以前就害怕,现在还是怕,没有理由,庭檐声这个人往那一站,周身的气场就很吓人了。濯枝雨心想,他不该忘了的,庭檐声从来不是个好脾气的人。

        但为了濯枝雨他能装也能忍,在床上都能忍着不折腾人,万事顺从濯枝雨的喜好来,哄他求他给他跪下都行,只要濯枝雨别触碰到他的底线,他能这么装一辈子好好先生二十四孝老公。

        濯枝雨叹了一万次气,他千不该万不该,最不该做的就是今天自作主张去帮庭檐声抓人,今天买的那柱香就该烧给他自己。

        庭檐声没再给他烧香的时间,捏着他下颚的手又用力了一些,濯枝雨抬眼间庭檐声克制不住似的忽然冲他怒吼了一声:“说话!”

        吓得濯枝雨闭了闭眼,他平时脾气再大,也不敢这时候惹庭檐声,只能小声回答他:“没有要跑,真的,下次不会了。”

        “没有下次。”庭檐声松开手绕到他身后,把刚才踢飞了椅子一脚踢得更远,“这次就要好好长长记性。”

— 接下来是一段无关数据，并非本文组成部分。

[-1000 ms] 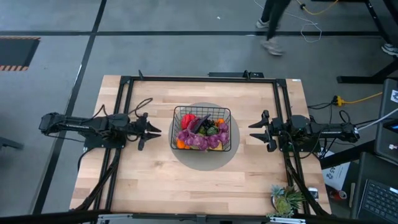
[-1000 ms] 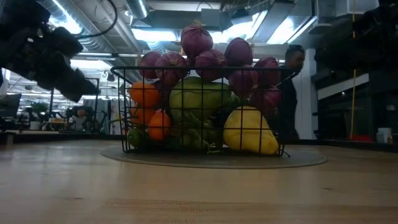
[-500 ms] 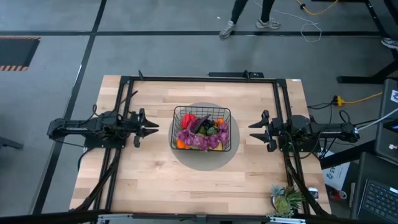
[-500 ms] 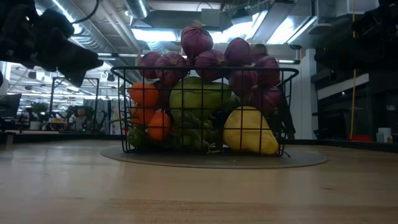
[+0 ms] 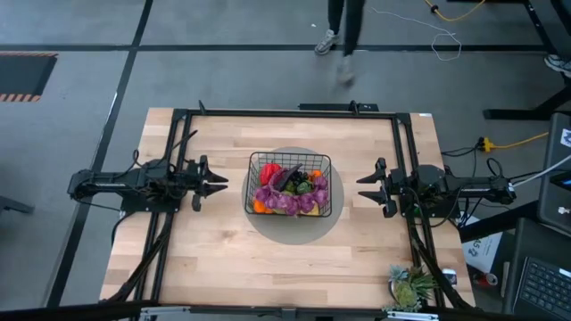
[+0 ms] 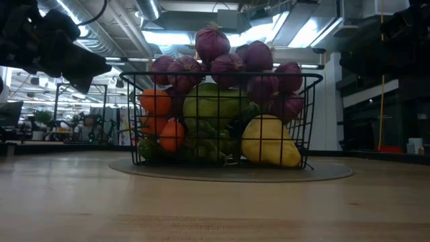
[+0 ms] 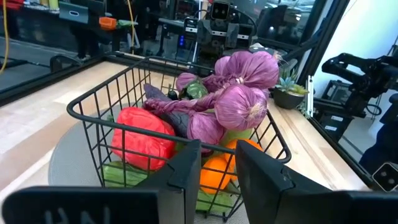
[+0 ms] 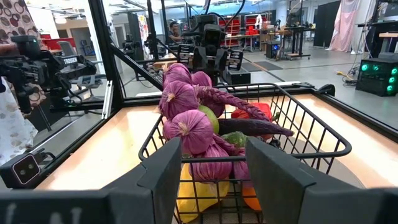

        濯枝雨没法转身,他双手撑着桌子,桌子都是固定在地上的,只能转头去看庭檐声,“你先放开我,你要……怎么做都行。”

        “放开你又要跑怎么办呢。”

        庭檐声显然已经油盐不进,大手伸进濯枝雨的衣服里,一点准备都没给他,直接把他的牛仔裤和内裤一起扯了下来,濯枝雨还没来得及叫一声就听见后面窸窸窣窣地响了两声,在他想要回头看庭檐声在做什么之前,一道清脆的响声传进他耳朵里,下一秒,濯枝雨觉得自己的屁股火辣辣的疼了起来。

        濯枝雨震惊得都发不出声音了,他呆呆地扭头看了一眼后面的人,庭檐声手里拿着一个黑色的长长的东西……是他的皮带,濯枝雨认出来了。

        “你他妈打我?”濯枝雨声音不大,语气也很木然,显然还在震惊中没缓过来。